Table 1 Individual features of line pattern on red part of lips

Type of features Graphic symbol
1. An eye Q
2. A hook h
3. A bridge u
4. Aline
5. A dot
6. A rectangle-like |
7. A triangle-like
8. A group of dots •
9. A simple top bifurcation
10. A simple bottom bifurcation
11. A double eye
12. Crossing lines
13. A closing bottom bifurcation
14. A delta-like opening T
15. A simple opening
16. A closing top bifurcation
17. A pentagonal arrangement
18. A branch-like top bifurcation
19. A star-like bifurcation
20. A fence
21. A branch-like bottom bifurcation
22. A double fence
23. A hexagonal arrangement <

In order to examine carefully the number of individual features appearing on the trace, their distribution and frequency of occurrence, 100 traces were chosen at random from each kind of pattern. A total of 400 lip prints were analyzed in detail. The examination required the observation of the trace and the count of noticeable features identical with those 23 distinguished individual features in the catalogue. In the 400 lip prints examined 456 215 individual properties were found which gives an average of 1145.5 individual features per trace. Such a high number of individual properties appearing on a lip print opens for cheiloscopy new previously unperceived venues in the scope of personal identification.

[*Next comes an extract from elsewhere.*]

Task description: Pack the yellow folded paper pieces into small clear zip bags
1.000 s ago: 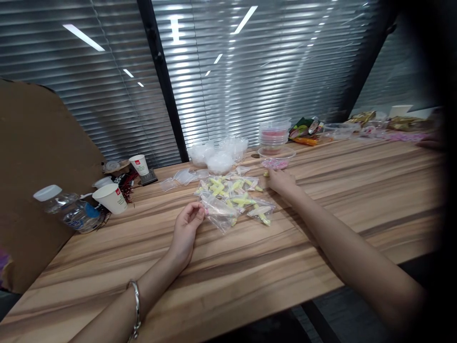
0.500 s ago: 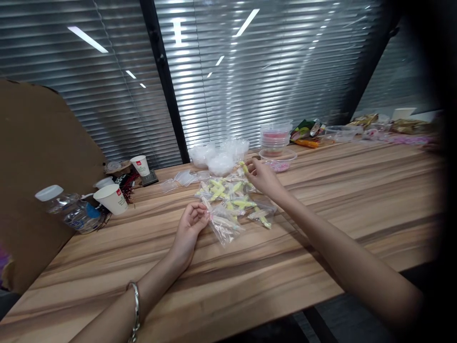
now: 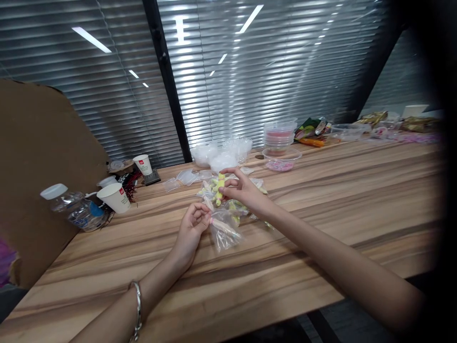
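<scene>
My left hand (image 3: 196, 221) pinches the gathered neck of a small clear plastic bag (image 3: 226, 233), which hangs down to the right over the table and has pale slender pieces inside. Between the fingertips of my right hand (image 3: 241, 190) is a yellow stick-like piece (image 3: 220, 189), held upright just above and right of the left hand. I cannot make out exactly what the piece is. Behind and beneath it lies a pile of clear bags with yellow pieces (image 3: 235, 209), partly covered by my right hand.
White puffy bundles in clear plastic (image 3: 223, 159) stand behind the pile. A clear round tub (image 3: 282, 159) with pink bits is right of them. Paper cups (image 3: 116, 197) and a plastic bottle (image 3: 76, 209) stand at the left beside a cardboard panel (image 3: 39, 166).
My right hand has come left and down with the yellow piece, from above the pile's far side to near the left hand. The left hand keeps its grip on the bag.
</scene>
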The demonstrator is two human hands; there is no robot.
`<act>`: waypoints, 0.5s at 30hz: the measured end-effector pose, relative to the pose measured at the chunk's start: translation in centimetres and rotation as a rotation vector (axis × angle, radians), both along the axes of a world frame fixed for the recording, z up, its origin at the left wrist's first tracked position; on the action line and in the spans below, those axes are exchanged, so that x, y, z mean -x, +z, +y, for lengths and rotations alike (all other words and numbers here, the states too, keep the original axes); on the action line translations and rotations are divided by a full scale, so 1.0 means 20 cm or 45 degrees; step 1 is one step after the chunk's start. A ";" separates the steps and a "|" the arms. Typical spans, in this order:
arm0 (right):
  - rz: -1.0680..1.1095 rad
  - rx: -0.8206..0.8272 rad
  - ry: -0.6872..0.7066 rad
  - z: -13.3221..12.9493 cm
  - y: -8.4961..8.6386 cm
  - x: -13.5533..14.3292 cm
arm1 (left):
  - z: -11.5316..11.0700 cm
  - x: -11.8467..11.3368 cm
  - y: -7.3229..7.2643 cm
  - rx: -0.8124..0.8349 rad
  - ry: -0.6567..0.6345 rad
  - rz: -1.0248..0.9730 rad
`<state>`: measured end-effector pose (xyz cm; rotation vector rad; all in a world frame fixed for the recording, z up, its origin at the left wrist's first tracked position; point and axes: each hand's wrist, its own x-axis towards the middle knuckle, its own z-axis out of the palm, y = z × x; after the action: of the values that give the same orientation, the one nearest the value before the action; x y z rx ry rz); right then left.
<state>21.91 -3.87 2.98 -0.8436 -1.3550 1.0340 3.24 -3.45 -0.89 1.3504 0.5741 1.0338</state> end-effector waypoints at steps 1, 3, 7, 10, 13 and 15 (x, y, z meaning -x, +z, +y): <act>-0.001 0.003 0.014 -0.01 0.00 0.01 | 0.00 0.00 0.00 0.004 -0.009 -0.001; -0.003 0.007 0.029 -0.01 0.01 0.01 | -0.01 0.00 0.01 0.001 -0.026 0.003; -0.041 0.003 -0.022 -0.01 0.00 0.01 | -0.02 0.00 0.01 -0.040 -0.032 0.010; -0.102 0.003 -0.055 -0.01 -0.01 0.01 | -0.02 0.00 0.01 -0.081 -0.007 0.010; -0.146 0.021 -0.038 -0.01 -0.01 0.01 | -0.01 0.00 0.01 -0.118 0.016 0.023; -0.179 0.025 -0.028 -0.01 -0.01 0.01 | -0.01 0.00 0.02 -0.137 0.033 0.040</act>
<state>21.63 -4.12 2.84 -0.9589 -1.4522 0.9870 3.29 -3.62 -0.55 1.4588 0.5677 1.0790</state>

The research discussed above has led to the creation of a set of useful practical methods of lip print analysis. There is already a ‘protocol’ for carrying out a cheiloscopic examination:
1. The method of determining common features;
2. The method of photographic montage;
3. The contour method.
The determining of common properties is the most basic identification method. The essential part of this method is the thesis that in order to establish identity between evidential and comparative material one should determine the common features, including individual features from the catalogue of 23 types of features (Table 1). According to the theory of combinations, using the same principles as in fingerprint analysis, in order to established identity of an evidential trace with a comparative trace, one should determine seven individual features for Poland and nine features for the whole world. However in Polish forensic practice, usually 15-20 common features are distinguished. The photographic montage method and the contour method supplement and support the method of establishing common properties. In the method of a photographic montage, a fragment of the photograph of a comparative trace is fitted to a photograph of an evidential trace and the conformability of individual properties is examined. In the contour method, contours of the most characteristic arrangements of lines, on the red part of the lips are transferred onto transparent foil and are then compared with the lines in the photograph of evidential and comparative traces.

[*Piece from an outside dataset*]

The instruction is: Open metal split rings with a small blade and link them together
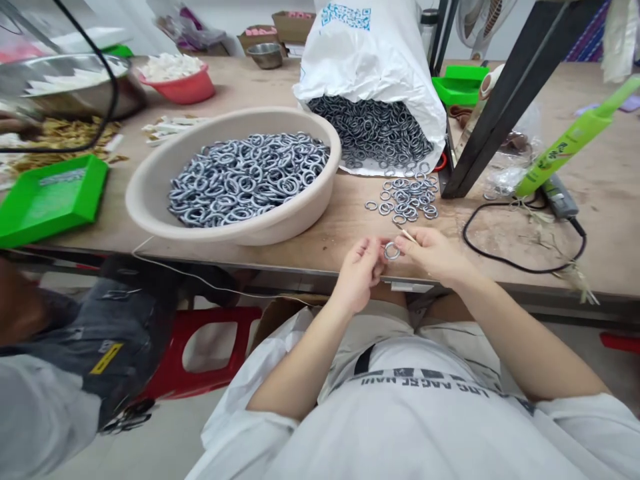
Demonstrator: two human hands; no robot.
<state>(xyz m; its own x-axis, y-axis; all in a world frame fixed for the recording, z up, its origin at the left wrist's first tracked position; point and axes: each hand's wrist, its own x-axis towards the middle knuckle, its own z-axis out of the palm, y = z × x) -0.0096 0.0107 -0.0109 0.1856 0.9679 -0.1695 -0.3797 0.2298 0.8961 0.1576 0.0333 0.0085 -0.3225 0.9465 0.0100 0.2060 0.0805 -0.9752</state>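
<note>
Just over the table's front edge, a single grey ring (391,251) is held up between my two hands. My left hand (363,267) pinches its left side, fingers curled together. My right hand (433,253) is closed at the ring's right side and also grips a thin pale stick with a dark tip (407,235). Beyond my fingers lies a loose pile of similar rings (407,198). A large beige basin (250,233) full of such rings stands to the left. Behind the pile, a white sack (367,60) lies with its mouth toward me, rings spilling out.
A dark metal post (500,113) rises right of the pile. Near it are a black cable (520,270) and a green tube-shaped packet (565,147). At left stand a green tray (90,193) and a red bowl (185,90). A co-worker (115,333) sits at my left.
</note>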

Lip print from the scene of a burglary.
Figure 2 Lip print from the scene of a burglary.
The practical use of lip prints in detection work shows that the trace of this kind carries a huge amount of precious information which can be used in the reconstruction of the event, establishing versions and checking them and identifying suspects.
Full utilization of lip prints depends to a high degree on the skill of members of the law enforcement agencies. The problems involved in cheiloscopy are relatively little known and thus, so far, lip prints have been used only occasionally, despite their frequent occurrence on the scene of the crime.